訪ねたのは平日の昼間だったのだが、今年の2月に歩いた時と比べ、メインストリートである仲の町通りには、客の男たちを乗せた送迎のワンボックスカーも多く行き交っているように思えた。
仲の町通りを吉原神社の方向に歩いて、京町通りに入ると、小さな公園の前にタクシーが1台止まっていた。運転手さんと思しき男性が、車の外で缶コーヒーを飲みながら休憩していた。「タクシーは景気のバロメーター」という言葉があるが、コロナ禍を経て果たしてどのような影響が出ているのだろうか。気になったこともあり、昨今の景気について問いかけてみた。

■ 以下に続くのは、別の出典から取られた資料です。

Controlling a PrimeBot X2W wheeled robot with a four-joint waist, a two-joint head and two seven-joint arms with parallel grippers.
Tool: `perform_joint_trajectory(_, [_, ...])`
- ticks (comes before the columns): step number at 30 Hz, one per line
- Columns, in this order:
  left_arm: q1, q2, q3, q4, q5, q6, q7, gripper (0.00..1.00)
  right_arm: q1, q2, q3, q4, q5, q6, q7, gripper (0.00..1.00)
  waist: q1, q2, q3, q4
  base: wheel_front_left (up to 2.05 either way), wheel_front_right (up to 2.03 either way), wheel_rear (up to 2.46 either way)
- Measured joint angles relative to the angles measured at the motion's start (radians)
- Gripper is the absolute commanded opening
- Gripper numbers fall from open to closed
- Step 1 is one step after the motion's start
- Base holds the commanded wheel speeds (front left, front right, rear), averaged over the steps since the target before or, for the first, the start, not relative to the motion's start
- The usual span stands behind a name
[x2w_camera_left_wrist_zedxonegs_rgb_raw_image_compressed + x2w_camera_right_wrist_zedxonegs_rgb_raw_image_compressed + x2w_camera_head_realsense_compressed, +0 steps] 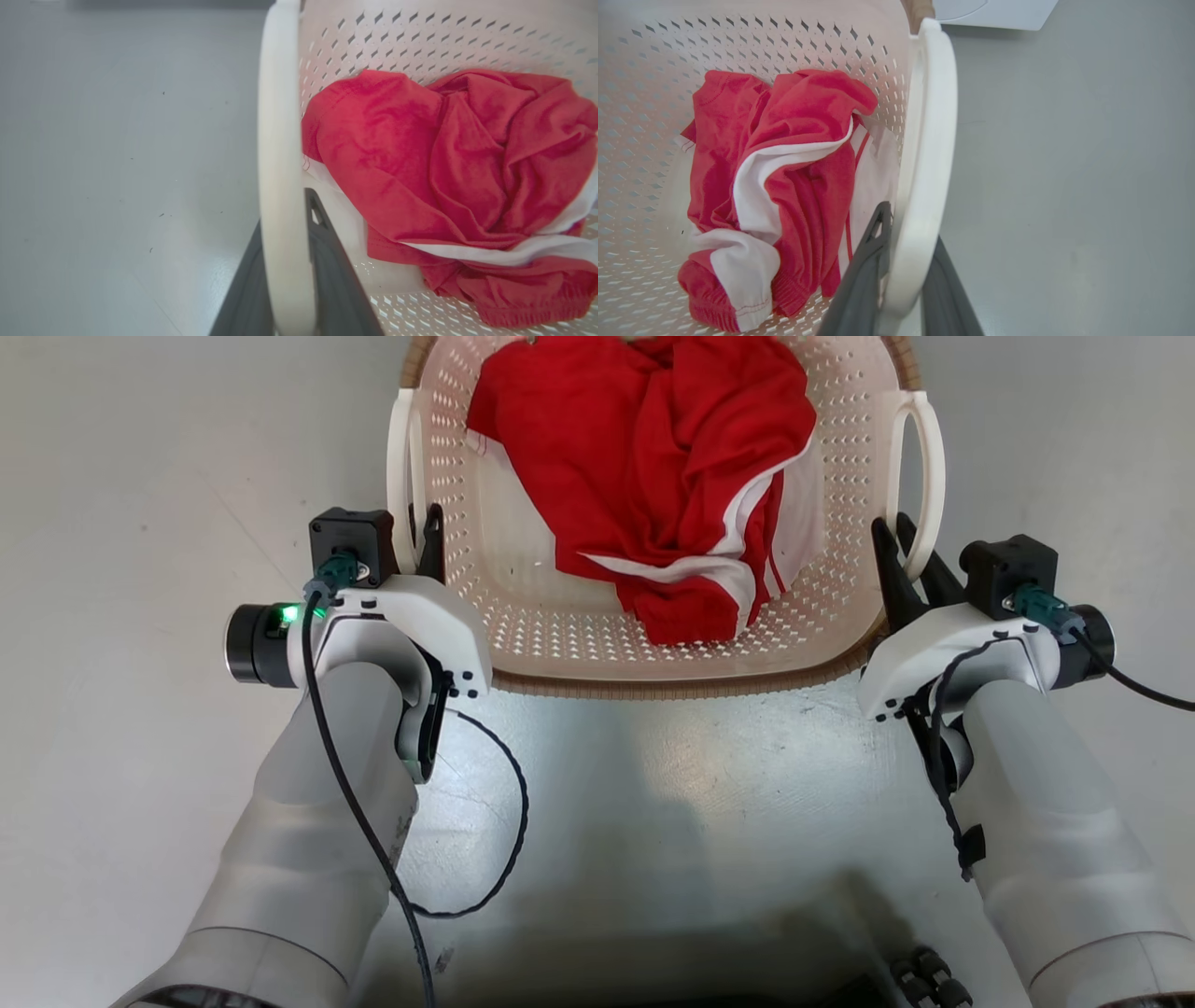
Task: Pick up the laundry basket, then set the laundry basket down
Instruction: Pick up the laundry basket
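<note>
The basket [653,677] sits in the upper middle of the head view, its near brown rim running between the two arms, with a crumpled red garment [653,476] lying loose on its bottom. Whether it rests on the grey floor [121,784] or already hangs just clear of it, I cannot tell.

The left gripper [417,537] is at the lower end of the left handle [403,467], at centre left of the frame. In the left wrist view the white loop [280,163] runs up between the dark fingers [329,266], one on each side and both against it, so the jaws are clamped on that handle. The right gripper [901,546] mirrors this at centre right on the right handle [922,467]. In the right wrist view the loop [924,163] is likewise pinched between the fingers [861,280].

Taking both loops at matching points seems meant to share the load evenly and keep the basket level, so the garment stays inside. Gripping low on each loop, near the robot, likely keeps the arms bent and close. An uneven lift would probably tip the basket towards one side.
</note>
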Motion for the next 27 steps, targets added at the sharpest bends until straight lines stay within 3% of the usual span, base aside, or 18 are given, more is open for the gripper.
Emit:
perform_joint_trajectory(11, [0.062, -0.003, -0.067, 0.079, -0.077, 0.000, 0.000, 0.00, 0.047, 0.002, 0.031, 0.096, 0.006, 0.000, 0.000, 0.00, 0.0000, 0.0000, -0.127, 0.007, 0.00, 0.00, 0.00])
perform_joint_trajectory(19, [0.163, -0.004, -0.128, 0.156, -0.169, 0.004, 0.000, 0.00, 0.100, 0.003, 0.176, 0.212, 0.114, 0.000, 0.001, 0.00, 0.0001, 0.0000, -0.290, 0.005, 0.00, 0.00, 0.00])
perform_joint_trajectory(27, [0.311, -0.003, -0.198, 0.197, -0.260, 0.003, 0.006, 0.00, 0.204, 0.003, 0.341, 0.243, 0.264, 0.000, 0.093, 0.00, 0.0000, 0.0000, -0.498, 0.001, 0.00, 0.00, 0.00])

「良くないですよ。(緊急事態宣言が)解除されても変わらないですね。それは、吉原だけじゃないですけどね。平日は、銀座だとか都心を中心に回っていたんですけど、向こうは競争が激しくて、さっぱりだから、吉原に来ているんですけど、いい時の半分にもいきませんよ」
――吉原には以前から来ていたんですか?
「コロナ前は、土日に来ていたんですよ。コロナが流行りだしてから、ぱったりダメになったから、しばらく来ていなかったんです。緊急事態宣言が解除されてから、銀座よりは競争が激しくないから来るようになったんですけど、お客さんは戻って来てないですよ。土日だって、あんまり人が歩いてないからね。コロナ前には吉原で、土日やれば4万円は稼げたんですけど、とてもじゃないけど、その数字には届かないですよ」
まだまだ新規感染者の減少による恩恵は受けていないようだった。
吉原には喫茶店のような店づくりをした案内所が何軒もあるが、そのうちの一軒にも飛び込んで話を聞いてみることにした。
いくつかの案内所の入り口には、たいがい男がひとり立っていた。どの店にも客の姿はなく、その前を歩けば、「ご案内できますよ」、「お店決まっていますか」などと声をかけてくる。